Orphans of the Sky by Robert Heinlein

It was good design that provided the little craft with a great reserve of power and speed. The designers had anticipated that the pioneers might need to explore the far-flung planets of a solar system; they had provided for it in the planning of the Ship’s boats, with a large factor of safety. Hugh strained that factor to the limit.

It was luck that placed them near the plane of planetary motion, luck that, when Hugh did manage to gun the tiny projectile into a closed orbit, the orbit agreed in direction with the rotation of the planets.

Luck that the eccentric ellipse he achieved should cause them to crawl up on a giant planet so that he was eventually able to identify it as such by sight.

For otherwise they might have spun around that star until they all died of old age, ignoring for the moment the readier hazards of hunger and thirst, without ever coming close enough to a planet to pick it out from the stars.

There is a misconception, geocentric and anthropomorphic, common to the large majority of the earth-bound, which causes them to visualize a planetary system stereoscopically. The mind’s eye sees a sun, remote from a backdrop of stars, and surrounded by spinning apples: the planets. Step out on your balcony and look. Can you tell the planets from the stars? Venus you may pick out with ease, but could you tell it from Canopus, if you had not previously been introduced? That little red speck: is it Mars, or is it Antares? How would you know, if you were as ignorant as Hugh Hoyland? Blast for Antares, believing it to be a planet, and you will never live to have grandchildren.

The great planet that they crawled up on, till it showed a visible naked-eye disc, was larger than Jupiter, a companion to the star, somewhat younger and larger the the Sun, around which it swung at a lordly distance. Hugh blasted back, killing his speed over many sleeps, to bring the Ship into a path around the planet. The maneuver brought him close enough to see its moons.

Luck helped him again. He had planned to ground the great planet, knowing no better. Had he been able do so they would have lived just long enough to open the air-lock.

But he was short of mass, after the titanic task of pulling them out of the headlong hyperbolic plunge around an arc past the star and warping them into a closed orbit about the star, then into a subordinate orbit around the giant planet. He pored over the ancient books, substituted endlessly in the equations the ancients had set down as the laws for moving bodies, figured and refigured, and tested even the calm patience of Chloe. The other wife, the unnamed one, kept out of his way after losing a tooth, quite suddenly.

But he got no answer that did not require him to sacrifice some, at least, of the precious, irreplaceable ancient books for fuel. Yes, even though they stripped themselves naked and chucked in their knives, the mass of the books would still be needed.

He would have preferred to dispense with one of his wives. He decided to ground on one of the moons.

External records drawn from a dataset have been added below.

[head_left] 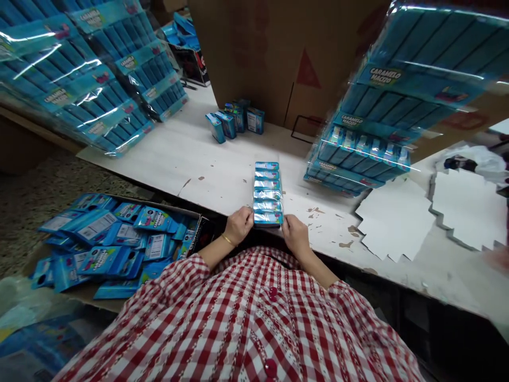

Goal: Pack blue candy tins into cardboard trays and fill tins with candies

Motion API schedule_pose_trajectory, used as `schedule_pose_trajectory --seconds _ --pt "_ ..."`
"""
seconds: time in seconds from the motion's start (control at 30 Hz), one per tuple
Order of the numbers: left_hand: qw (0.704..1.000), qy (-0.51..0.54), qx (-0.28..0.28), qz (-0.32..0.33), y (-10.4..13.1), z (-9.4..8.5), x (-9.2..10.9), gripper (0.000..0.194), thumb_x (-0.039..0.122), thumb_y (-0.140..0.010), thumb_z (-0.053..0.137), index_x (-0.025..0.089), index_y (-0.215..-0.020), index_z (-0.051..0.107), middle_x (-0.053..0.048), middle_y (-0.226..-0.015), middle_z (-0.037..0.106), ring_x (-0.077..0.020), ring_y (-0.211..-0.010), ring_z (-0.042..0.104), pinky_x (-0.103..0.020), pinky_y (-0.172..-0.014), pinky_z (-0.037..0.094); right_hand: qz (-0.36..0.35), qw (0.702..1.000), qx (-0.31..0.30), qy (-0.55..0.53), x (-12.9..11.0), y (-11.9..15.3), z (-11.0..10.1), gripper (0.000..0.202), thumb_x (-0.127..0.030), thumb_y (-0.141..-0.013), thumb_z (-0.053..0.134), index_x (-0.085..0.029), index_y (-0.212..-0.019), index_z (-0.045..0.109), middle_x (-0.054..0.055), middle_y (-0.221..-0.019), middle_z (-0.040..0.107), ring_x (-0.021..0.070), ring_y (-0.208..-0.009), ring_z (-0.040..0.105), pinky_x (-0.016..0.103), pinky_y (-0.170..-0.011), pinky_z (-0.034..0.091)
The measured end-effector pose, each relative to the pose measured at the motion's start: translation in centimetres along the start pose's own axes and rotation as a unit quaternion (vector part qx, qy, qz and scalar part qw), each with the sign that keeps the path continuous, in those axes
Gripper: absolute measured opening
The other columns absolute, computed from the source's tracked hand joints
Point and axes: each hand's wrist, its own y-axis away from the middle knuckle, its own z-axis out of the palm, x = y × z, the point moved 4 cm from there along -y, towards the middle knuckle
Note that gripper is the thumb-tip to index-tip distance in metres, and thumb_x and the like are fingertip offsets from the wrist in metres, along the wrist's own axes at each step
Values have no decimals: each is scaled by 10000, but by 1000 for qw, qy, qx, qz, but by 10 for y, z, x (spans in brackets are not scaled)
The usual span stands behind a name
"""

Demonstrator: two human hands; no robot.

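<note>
A row of several small blue boxes [267,194], with clear film around it, lies on the white table [222,175] at its front edge. My left hand [238,225] is closed at the near left corner of the row, fingers curled in a pinch. At the near right corner, my right hand [295,233] is closed in the same way. Both hands touch the nearest end of the row, and their fingertips seem to grip the film there.
Loose blue boxes [226,124] stand farther back by a large cardboard box [254,58]. Wrapped stacks of blue packs rise at left [95,79] and right [358,127]. An open carton [178,208] of blue boxes sits lower left. Jagged white cards [393,217] lie right.
</note>
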Motion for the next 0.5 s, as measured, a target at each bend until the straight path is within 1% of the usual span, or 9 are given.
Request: schedule_pose_trajectory --seconds 0.07,0.13,0.23,0.3,0.33,0.4,0.43,0.5 --pt "998 -27 -28 -47 -9 7 -13 210 258 -887 373 182 -754 516 -52 -737 572 -160 -702 536 -280 -683 418 14 1000 -6 26 1 -13 0 249 -207 -891 376 -172 -759 584 39 -726 650 124 -599 554 237 -524 305" --pt "992 -61 -61 -95 -10 13 -23 216 278 -884 396 172 -755 533 -66 -748 569 -184 -740 523 -311 -708 401 2 998 -11 57 2 -14 -3 244 -206 -884 393 -169 -760 600 38 -715 649 124 -587 553 243 -510 289" --pt "977 -112 -106 -149 1 22 -26 275 325 -892 404 166 -735 566 -90 -814 573 -219 -813 501 -351 -723 363 -24 996 -6 88 3 5 -8 273 -220 -898 401 -171 -744 621 31 -653 633 122 -555 548 245 -498 301" --pt "970 -128 -116 -170 10 25 -22 293 355 -888 420 171 -736 590 -98 -901 574 -238 -880 480 -368 -737 339 -75 995 -20 66 -3 20 -5 310 -250 -916 400 -174 -722 629 32 -631 630 123 -552 554 240 -510 348" --pt "969 -131 -114 -178 13 26 -20 289 360 -885 427 175 -747 602 -97 -938 572 -243 -906 470 -373 -746 330 -114 992 -35 38 -9 26 0 312 -263 -922 397 -173 -749 641 43 -669 647 129 -594 578 237 -543 391" --pt "967 -132 -101 -192 17 27 -17 281 354 -886 427 181 -773 617 -91 -984 567 -243 -936 457 -379 -766 318 -178 981 -66 -28 -22 31 13 297 -256 -931 378 -169 -881 658 73 -829 685 150 -744 622 247 -663 472" --pt "968 -131 -95 -194 18 28 -16 279 347 -889 423 182 -780 620 -87 -991 566 -241 -943 454 -380 -776 314 -190 977 -76 -54 -27 29 21 297 -236 -933 362 -168 -959 650 86 -915 686 160 -825 627 263 -729 492" --pt "969 -126 -90 -192 19 29 -16 276 336 -893 419 182 -790 624 -81 -994 568 -235 -952 452 -381 -791 310 -179 977 -85 -84 -32 21 34 317 -199 -934 333 -165 -1048 627 102 -1012 672 177 -931 616 300 -816 504"
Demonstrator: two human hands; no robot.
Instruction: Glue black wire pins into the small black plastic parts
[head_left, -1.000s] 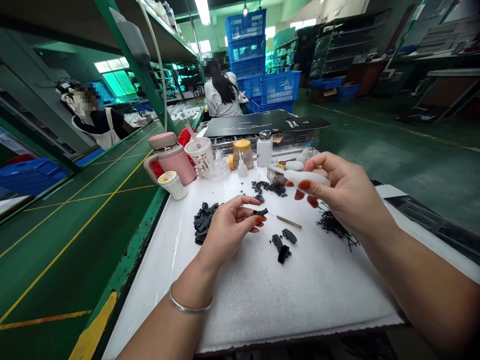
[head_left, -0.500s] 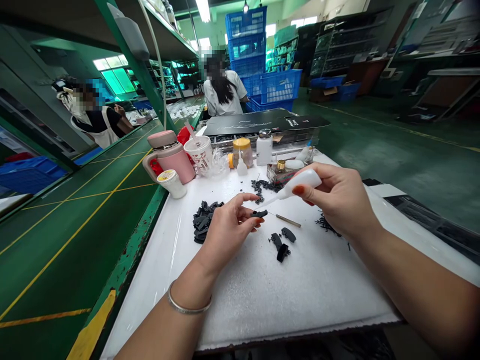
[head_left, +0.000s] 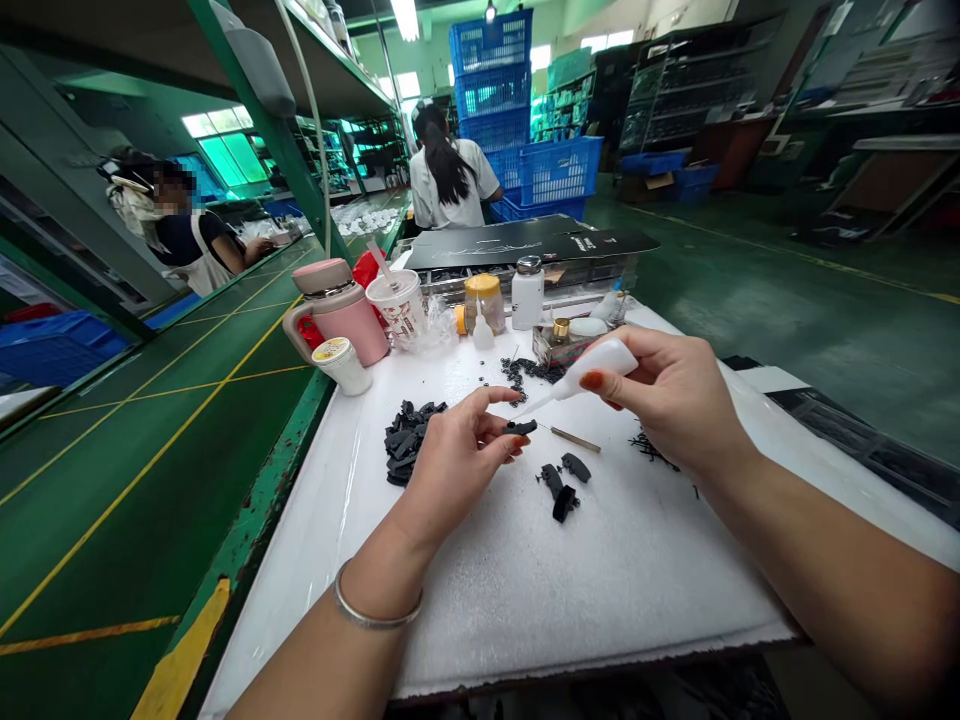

Luck again. Coincidence of such a colossal proportion that one need not be expected to believe it, for the moon of that planet was suitable for human terrestrial life. Never mind, skip over it, rapidly; the combination of circumstances is of the same order needed to produce such a planet in the first place. Our own planet, under our own sun is of the “There ain’t no such animal” variety. It is a ridiculous improbability.

Hugh’s luck was a ridiculous improbability.

Good design handled the next phase. Although he learned to maneuver the little Ship out in space where there is elbow room, landing is another and a ticklish matter. He would have crashed any spacecraft designed before the designing of the Vanguard. But the designers of the Vanguard had known that the Ship’s auxiliary craft would be piloted and grounded by at least the second generation of explorers; green pilots must make those landings unassisted. They planned for it.